(Stored items from a collection)

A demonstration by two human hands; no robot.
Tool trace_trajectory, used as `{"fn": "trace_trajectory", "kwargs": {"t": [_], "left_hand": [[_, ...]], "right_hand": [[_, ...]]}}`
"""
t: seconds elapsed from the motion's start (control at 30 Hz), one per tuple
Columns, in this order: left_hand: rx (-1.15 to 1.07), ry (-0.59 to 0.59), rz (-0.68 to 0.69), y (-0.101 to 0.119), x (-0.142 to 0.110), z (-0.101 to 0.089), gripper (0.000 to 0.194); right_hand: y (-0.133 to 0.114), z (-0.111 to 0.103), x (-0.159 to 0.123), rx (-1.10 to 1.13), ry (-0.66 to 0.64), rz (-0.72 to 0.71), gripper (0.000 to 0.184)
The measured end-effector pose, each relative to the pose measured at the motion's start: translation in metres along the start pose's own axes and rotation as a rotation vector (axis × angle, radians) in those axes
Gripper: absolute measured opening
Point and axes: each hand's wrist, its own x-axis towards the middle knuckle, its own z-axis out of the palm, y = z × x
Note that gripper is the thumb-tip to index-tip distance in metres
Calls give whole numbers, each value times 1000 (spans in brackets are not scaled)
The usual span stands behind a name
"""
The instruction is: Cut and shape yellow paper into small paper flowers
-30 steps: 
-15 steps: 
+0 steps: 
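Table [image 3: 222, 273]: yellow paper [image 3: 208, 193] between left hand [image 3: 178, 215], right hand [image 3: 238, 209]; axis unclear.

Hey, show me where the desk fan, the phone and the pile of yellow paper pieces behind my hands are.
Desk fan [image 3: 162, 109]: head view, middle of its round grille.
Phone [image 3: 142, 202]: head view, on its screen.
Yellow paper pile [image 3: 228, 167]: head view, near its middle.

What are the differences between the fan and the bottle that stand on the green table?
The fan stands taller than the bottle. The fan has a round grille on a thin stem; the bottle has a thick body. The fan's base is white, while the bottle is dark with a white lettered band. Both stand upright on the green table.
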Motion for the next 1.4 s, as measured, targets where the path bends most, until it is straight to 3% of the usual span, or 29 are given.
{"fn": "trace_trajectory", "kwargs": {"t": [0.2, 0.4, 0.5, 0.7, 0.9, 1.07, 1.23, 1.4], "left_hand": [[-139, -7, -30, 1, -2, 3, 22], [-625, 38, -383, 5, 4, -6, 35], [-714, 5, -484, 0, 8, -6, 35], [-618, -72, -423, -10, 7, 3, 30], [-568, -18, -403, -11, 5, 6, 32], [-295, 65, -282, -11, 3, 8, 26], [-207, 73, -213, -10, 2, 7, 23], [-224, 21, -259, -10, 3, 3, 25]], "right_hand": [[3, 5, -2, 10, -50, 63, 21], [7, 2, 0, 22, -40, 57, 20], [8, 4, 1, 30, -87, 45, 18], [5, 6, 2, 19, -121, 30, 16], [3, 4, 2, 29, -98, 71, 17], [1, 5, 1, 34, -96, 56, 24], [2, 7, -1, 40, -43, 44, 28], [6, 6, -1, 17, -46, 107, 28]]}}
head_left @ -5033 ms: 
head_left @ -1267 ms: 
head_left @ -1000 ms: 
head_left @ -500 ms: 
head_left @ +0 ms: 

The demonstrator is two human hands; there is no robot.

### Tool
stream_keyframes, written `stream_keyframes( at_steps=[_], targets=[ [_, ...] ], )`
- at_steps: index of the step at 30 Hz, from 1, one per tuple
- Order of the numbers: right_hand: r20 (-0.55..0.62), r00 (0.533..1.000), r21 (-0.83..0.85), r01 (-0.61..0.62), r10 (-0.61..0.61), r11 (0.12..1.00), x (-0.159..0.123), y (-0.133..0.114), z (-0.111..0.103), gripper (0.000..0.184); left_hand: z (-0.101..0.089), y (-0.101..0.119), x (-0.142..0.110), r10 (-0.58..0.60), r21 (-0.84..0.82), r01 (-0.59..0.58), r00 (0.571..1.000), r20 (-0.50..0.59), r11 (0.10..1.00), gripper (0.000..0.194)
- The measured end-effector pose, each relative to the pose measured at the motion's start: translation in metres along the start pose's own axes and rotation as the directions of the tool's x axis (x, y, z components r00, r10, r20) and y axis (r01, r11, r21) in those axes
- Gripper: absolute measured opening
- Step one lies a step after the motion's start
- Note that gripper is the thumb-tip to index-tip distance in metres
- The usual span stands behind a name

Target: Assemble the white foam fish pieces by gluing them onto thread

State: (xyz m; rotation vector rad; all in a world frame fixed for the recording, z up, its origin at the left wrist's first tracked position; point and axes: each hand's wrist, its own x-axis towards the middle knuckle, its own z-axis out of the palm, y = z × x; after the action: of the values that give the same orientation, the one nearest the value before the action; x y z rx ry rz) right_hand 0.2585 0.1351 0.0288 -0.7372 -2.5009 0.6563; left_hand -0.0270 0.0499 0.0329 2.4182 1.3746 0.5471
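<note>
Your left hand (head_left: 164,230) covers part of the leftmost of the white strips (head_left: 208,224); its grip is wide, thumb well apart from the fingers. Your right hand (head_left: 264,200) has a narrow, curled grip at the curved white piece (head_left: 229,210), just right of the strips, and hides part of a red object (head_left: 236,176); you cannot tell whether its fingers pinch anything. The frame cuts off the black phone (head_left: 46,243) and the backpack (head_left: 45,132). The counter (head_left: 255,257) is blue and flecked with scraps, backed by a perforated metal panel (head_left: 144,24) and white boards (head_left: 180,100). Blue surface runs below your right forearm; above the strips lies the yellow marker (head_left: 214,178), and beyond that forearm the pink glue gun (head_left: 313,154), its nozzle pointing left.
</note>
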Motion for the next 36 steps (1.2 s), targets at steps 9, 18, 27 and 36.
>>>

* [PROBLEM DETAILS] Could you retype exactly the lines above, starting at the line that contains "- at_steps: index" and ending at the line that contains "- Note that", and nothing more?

* [RESPONSE AREA]
- at_steps: index of the step at 30 Hz, from 1, one per tuple
- Order of the numbers: right_hand: r20 (-0.55..0.62), r00 (0.533..1.000), r21 (-0.83..0.85), r01 (-0.61..0.62), r10 (-0.61..0.61), r11 (0.12..1.00), x (-0.159..0.123), y (-0.133..0.114), z (-0.111..0.103), gripper (0.000..0.184); left_hand: z (-0.101..0.089), y (-0.101..0.119), x (-0.142..0.110), r10 (-0.58..0.60), r21 (-0.84..0.82), r01 (-0.59..0.58), r00 (0.571..1.000), r20 (-0.50..0.59), r11 (0.10..1.00), gripper (0.000..0.194)
- The measured end-effector pose, each relative to the pose measured at the motion's start: translation in metres along the start pose's own axes and rotation as the directions of the tool's x axis (x, y, z components r00, r10, r20) and y axis (r01, r11, r21) in those axes
- Gripper: absolute measured opening
- Step one lies a step after the motion's start
- Note that gripper is the thumb-tip to index-tip distance in metres

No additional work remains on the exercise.